Stand: 27.01.2019 21:00 Uhr

In Paris haben Tausende gegen die Gewalt bei den Demonstrationen der "Gelbwesten" demonstriert. Ihr Symbol sind rote Schals. Oppositionspolitiker Mélenchon forderte wegen Polizeigewalt den Rücktritt des Innenministers.

Etwa 10.000 Menschen haben in Paris mit roten Schals gegen die Gewalt bei Protesten "Gelbwesten"-Bewegung demonstriert.

Die Kundgebung der "Rotschals" setzte sich am Nachmittag bei Regenwetter am Place de la Nation in Bewegung. Die Teilnehmer demonstrierten nach eigenen Angaben auch für "die Verteidigung der Demokratie und der Institutionen".

An der Spitze des Demonstrationszugs skandierten die Aktivisten "Ja zur Demokratie, nein zur Revolution". Zu sehen waren Frankreich- und Europa-Fahnen. Einige Teilnehmer trugen T-Shirts mit Aufschriften wie "Ich liebe meine Republik" oder "Stoppt die Gewalt". Die Polizei zählte 10.500 Teilnehmer.
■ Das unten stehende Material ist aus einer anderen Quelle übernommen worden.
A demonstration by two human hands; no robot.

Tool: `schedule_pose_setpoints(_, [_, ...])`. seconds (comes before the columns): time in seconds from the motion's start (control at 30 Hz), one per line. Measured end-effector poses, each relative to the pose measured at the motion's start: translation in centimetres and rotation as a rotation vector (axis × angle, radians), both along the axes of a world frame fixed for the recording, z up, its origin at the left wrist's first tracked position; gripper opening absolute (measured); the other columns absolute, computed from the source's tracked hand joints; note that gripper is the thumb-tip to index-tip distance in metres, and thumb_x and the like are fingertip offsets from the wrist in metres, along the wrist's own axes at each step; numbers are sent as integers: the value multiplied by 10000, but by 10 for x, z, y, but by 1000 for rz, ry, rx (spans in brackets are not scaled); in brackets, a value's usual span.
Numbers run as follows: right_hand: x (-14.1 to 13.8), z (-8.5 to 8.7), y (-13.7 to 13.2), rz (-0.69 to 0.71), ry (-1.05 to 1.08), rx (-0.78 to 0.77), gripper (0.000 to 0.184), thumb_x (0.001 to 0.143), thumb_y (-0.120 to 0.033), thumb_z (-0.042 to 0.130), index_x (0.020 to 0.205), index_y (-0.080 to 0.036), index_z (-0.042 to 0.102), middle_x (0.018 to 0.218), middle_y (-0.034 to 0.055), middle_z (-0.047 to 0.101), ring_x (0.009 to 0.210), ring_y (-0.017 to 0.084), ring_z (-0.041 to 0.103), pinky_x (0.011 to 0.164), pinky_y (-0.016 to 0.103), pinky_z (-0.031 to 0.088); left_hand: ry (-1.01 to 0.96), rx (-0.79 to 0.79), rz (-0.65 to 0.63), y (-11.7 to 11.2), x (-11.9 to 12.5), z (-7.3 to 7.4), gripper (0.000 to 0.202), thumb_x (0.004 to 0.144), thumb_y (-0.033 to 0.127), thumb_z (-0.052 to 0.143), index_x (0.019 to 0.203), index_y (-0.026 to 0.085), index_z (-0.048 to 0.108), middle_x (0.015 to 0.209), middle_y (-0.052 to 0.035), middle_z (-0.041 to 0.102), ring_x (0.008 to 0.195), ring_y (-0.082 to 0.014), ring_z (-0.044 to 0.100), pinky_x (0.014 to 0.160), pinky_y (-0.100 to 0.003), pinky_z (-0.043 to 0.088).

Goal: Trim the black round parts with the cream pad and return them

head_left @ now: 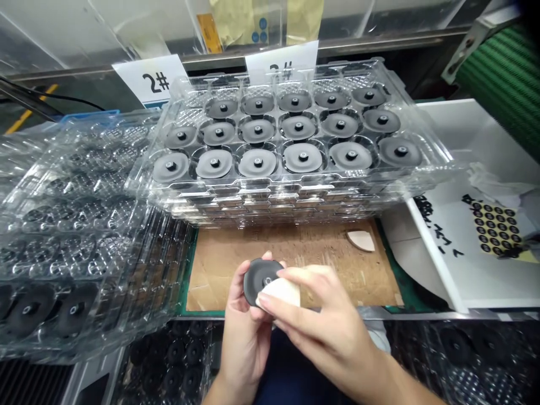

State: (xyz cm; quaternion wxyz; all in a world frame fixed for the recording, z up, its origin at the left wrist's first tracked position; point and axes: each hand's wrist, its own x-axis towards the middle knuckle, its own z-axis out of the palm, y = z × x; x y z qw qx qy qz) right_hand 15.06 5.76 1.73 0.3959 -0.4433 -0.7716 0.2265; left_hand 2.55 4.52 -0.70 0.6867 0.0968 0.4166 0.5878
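the left hand [242,329] gripped the black disc [260,278] by its rim, just before the near edge of the brown mat [253,247], so that its face looked up. the right hand [327,326] pinched a white pad [282,292] flat on that face. the mat gave free room up to the stacked clear trays [295,190], except one white wedge [361,241].

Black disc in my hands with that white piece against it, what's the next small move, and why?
Likely press the white piece flat against the black disc with the right hand, while the left hand steadies it. The piece overlaps only the disc's lower right edge and is pinched there, not visibly seated.
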Motion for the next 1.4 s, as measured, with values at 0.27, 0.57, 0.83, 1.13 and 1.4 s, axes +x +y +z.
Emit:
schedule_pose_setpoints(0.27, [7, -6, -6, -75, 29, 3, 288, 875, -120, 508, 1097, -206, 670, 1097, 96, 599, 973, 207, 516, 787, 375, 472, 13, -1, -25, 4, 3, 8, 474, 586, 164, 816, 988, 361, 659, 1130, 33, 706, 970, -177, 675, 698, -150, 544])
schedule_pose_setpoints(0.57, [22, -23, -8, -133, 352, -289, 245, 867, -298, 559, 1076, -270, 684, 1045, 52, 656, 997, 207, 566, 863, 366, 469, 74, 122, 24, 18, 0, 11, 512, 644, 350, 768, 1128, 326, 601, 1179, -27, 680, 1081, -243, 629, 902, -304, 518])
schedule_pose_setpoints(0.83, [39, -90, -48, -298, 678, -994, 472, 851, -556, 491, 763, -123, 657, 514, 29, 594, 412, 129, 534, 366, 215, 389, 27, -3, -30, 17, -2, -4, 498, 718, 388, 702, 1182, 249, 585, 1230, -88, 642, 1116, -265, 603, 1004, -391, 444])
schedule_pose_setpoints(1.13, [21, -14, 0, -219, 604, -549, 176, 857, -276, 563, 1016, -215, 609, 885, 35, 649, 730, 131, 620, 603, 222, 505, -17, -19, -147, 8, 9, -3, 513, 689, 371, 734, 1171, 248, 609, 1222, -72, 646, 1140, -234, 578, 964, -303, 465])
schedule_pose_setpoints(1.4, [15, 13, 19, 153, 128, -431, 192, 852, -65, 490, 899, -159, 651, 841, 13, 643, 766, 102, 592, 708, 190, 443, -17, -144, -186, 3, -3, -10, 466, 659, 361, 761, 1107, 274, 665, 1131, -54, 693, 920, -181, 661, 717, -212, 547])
Der Initiator der "Rotschals", Laurent Soulié, steht der Partei "Die Republik in Bewegung" (La République en Marche) von Präsident Emmanuel Macron nahe. Der Ingenieur aus Toulouse hatte die Idee zu der Demonstration Mitte Dezember bei Facebook lanciert. Das Kennzeichen der roten Schals geht auf eine Protestgruppe zurück, die seit Ende November gegen die Straßenblockaden der "Gelbwesten" demonstrierte. Macrons Partei nahm nicht offiziell teil.

Mit Frankreich- und Europafahnen gingen viele der Demonstranten auf die Straße

Die Demonstranten bekannten sich zur Demokratie.

Elfter Protesttag der "Gelbwesten"

Die "Gelbwesten" hatten am Samstag zu ihrer elften Protestaktion in Folge landesweit 69.000 Menschen mobilisiert. An der Demonstration in Paris nahmen nach Angaben des Innenministeriums etwa 4000 Menschen teil.

Im Vergleich zum vorherigen Samstag gingen die Teilnehmerzahlen leicht zurück. Am vergangenen Wochenende hatten sich landesweit 84.000 Menschen beteiligt, in Paris waren es 7000 gewesen.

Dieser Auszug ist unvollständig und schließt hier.